> **What to work on**:
Using the listing below, set down exactly the lines starting at the line that contains "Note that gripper" and ending at the line that contains "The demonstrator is", both included, and no others.

Data provided START

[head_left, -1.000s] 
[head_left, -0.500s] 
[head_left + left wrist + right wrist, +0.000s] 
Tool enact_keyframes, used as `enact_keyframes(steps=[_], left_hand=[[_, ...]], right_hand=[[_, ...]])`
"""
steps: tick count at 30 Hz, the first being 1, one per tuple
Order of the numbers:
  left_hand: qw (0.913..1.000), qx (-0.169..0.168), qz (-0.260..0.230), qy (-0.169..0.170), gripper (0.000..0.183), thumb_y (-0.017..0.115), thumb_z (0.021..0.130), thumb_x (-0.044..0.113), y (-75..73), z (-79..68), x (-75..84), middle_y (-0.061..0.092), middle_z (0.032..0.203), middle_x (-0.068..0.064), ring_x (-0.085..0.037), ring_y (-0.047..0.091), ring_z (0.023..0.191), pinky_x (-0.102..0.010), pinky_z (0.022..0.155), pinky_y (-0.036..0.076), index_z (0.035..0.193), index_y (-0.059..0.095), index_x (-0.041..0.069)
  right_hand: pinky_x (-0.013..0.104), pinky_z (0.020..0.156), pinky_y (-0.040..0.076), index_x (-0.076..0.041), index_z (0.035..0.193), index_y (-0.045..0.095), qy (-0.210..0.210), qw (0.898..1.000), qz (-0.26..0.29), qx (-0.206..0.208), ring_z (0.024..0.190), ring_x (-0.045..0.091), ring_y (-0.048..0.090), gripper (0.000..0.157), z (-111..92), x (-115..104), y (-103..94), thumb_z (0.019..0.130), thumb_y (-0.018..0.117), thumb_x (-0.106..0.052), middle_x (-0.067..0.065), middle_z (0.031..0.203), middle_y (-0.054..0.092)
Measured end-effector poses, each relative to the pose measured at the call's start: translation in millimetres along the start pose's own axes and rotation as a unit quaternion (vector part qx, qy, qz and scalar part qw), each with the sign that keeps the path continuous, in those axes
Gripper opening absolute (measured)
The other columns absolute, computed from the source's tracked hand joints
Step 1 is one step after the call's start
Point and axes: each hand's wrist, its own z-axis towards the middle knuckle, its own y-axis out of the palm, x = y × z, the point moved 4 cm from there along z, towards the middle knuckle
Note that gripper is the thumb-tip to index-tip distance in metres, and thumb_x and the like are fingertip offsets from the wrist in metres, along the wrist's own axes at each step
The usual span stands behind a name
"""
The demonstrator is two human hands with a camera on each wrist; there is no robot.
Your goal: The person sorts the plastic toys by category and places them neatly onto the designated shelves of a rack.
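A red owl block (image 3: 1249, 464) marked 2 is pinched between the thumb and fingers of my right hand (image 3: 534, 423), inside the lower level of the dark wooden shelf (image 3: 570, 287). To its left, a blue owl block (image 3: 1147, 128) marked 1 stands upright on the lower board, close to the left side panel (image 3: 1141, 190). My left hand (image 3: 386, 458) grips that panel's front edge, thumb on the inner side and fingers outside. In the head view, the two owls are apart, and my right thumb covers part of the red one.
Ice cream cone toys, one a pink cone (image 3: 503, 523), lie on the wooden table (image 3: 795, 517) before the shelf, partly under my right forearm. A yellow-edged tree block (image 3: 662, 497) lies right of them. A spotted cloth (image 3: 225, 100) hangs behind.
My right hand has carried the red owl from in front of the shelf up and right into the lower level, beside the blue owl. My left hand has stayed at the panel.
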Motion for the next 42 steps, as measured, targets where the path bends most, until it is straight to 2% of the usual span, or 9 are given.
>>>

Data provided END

> **Task result**:
Note that gripper is the thumb-tip to index-tip distance in metres, and thumb_x and the like are fingertip offsets from the wrist in metres, along the wrist's own axes at each step
The usual span stands behind a name
"""
The demonstrator is two human hands with a camera on each wrist; there is no robot.

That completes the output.